On April 9, 2021, Elon Musk posted a meme on Twitter. In it, two muscular arms labeled "Pfizer Crew" and "Moderna Gang" dramatically clasp hands to form an alliance, labeled "Slutty Summer." The meme, unlike our overly reductive description of it, is pretty funny.

It was also apparently stolen. The novelist Miles Klee wrote this week in SFGate that he created and posted the image just one day prior to Musk — making a compelling case that the billionaire SpaceX and Tesla CEO purloined his meme and passed it off as his own.

The heist raises questions about digital ownership in the era of rapid-fire, low-effort memes. But even more importantly, it brings up the impossible to answer conundrum "Why is Elon like this?"

https://twitter.com/MilesKlee/status/1380318067847131136

Cold Case

Klee wrote that he has absolutely no idea how Musk even found his meme, which he created to celebrate the long-awaited freedom to spend pent-up energy that vaccinated people may experience this summer.

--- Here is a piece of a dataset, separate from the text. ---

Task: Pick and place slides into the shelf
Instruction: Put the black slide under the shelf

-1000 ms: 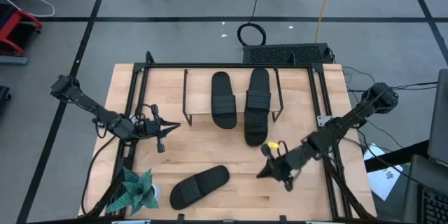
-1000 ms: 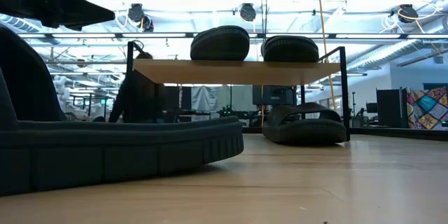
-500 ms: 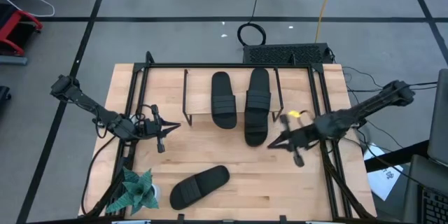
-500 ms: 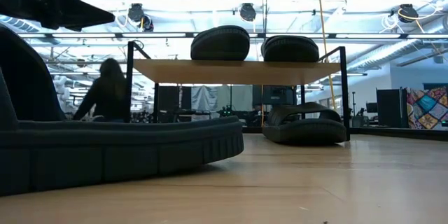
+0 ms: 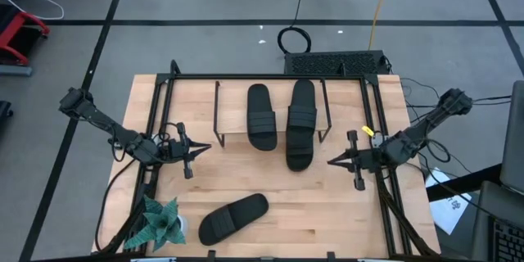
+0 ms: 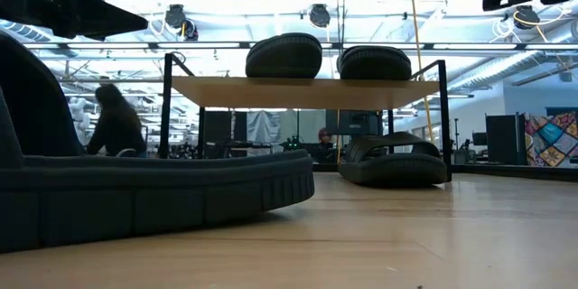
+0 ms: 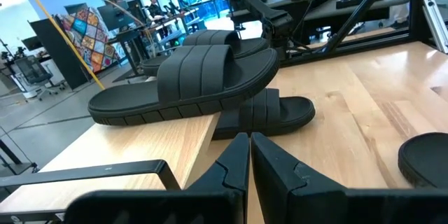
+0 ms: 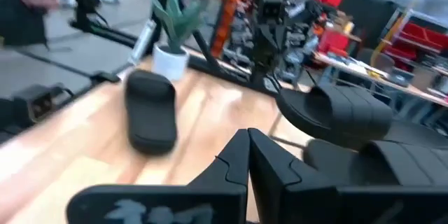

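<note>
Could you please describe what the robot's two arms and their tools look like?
Both arms are dark, slim and jointed, with black cables trailing along them. The left tool and right tool each end in two tapered black fingers. A small yellow tag sits on the right arm near its wrist.

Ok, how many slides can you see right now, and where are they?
4: two slides on top of the shelf, left and right; one under its right side; one loose on the table's near edge.
</note>
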Controlling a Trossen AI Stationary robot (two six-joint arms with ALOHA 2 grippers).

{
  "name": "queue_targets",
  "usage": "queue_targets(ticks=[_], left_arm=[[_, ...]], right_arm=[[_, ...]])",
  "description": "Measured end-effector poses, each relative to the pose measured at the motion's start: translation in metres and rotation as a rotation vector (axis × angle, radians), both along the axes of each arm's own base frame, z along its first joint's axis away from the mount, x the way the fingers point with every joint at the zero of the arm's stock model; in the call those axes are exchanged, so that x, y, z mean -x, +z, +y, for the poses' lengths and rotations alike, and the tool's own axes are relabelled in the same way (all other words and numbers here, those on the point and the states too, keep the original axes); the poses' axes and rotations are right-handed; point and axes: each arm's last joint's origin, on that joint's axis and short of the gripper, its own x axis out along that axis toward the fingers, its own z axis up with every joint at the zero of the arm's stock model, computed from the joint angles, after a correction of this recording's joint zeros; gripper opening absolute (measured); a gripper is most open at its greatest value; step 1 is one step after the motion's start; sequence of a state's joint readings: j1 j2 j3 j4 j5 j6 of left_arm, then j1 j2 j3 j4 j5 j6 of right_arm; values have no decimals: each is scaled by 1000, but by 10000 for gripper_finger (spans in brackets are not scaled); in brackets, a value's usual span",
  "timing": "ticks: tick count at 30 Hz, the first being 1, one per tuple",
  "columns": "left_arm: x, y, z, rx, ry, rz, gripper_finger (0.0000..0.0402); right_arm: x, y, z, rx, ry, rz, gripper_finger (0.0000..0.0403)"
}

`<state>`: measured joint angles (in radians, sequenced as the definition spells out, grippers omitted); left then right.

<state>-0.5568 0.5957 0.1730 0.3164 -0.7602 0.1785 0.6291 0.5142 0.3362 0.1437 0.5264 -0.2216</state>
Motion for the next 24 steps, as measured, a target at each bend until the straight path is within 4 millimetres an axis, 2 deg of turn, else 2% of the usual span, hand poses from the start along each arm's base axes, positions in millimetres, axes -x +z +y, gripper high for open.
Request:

No one who Musk follows on Twitter follows Klee, so it's not clear how the multi-billionaire came across the image, which he later deleted.

"Musk treated my meme like an aphorism you stumble across and incorporate into your personal brand without questioning it," Klee wrote. "Musk doesn’t care how he encounters something he likes — he's in a terrible hurry to seize and gain from it. I can’t be mad, either. He only gave me something to write about."

In fact, Musk has a history of stealing art without permission and without giving credit to its creators.

"I could be flattered, except I truly dislike him as a person," Klee wrote.

READ MORE: Tesla CEO Elon Musk stole my meme [SFGate]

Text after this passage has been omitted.